We interrupt regular programming here for an update on a vaccine that many are reporting is 90% effective in early testing. We’re heading deep into the flu season and the President promised some kind of vaccine possibly by as early as the end of 2020, beginning of 2021. That time is coming fast.
With a new president coming, so perhaps might be a new strategy to combat the virus. Will have to wait and see what’s there.
My research has revealed several promising vaccines underway. At the bottom of this post are the details, but first something a bit more wishful thinking to check out.
If what works on ferrets as well as 3D models of humans actually works effectively on, well, real human beings to combat contracting COVID-19, we’re all noses.
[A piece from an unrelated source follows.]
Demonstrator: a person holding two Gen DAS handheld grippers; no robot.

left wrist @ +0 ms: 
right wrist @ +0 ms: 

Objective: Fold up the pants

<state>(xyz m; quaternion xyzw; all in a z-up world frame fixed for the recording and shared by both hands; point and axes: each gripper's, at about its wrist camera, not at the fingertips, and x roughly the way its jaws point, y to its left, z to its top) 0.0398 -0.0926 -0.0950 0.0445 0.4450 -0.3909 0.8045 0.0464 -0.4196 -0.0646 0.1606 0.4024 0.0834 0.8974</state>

Er, I mean ears, eyes, you know.
Columbia University researchers have developed a nasal spray that has successfully prevented COVID-19 infections in tests with ferrets as well as a 3D model of human lungs. The lipopeptide (that is, a lipid and peptide combination) prevents the coronavirus from fusing with a target cell’s membrane by blocking a key protein from adopting a necessary shape. It should work immediately and last for at least 24 hours. It’s also affordable, lasts a long time, and doesn’t need refrigeration.Nasal spray might prevent COVID-19 infections | Engadget
Nasal sprays are less invasive than shots, as many people dislike needles. More people dislike dying, so a vaccine however it is delivered will be widespread accepted.
And now for an update on the two most realistic vaccines:
Only two coronavirus vaccine candidates have a realistic shot at winning EUA before the end of the year. BNT162b2, the experimental vaccine developed by Pfizer and BioNTech, probably has the best chance. If all goes well in late-stage testing, the two drugmakers think they’ll be in a position to file for EUA for BNT162b2 by the third week of November.What Are Your Chances of Getting a Coronavirus Vaccine by Year-End?
Seems like Pfizer is on the fastest track to a vaccine — they are the one with the 90% effacy — but if they are approved by the FDA they’ll only be able to vaccinate at best a very small percentage of the population. We’ve been first line workers since this began, so we should be higher up the list, but neither of us are in the health care space, so my guess is we won’t be able to receive the vaccination until some time in 2021, like the rest of America.
A lot of ifs, ands and buts in this post, but there appears to be good news on the horizon.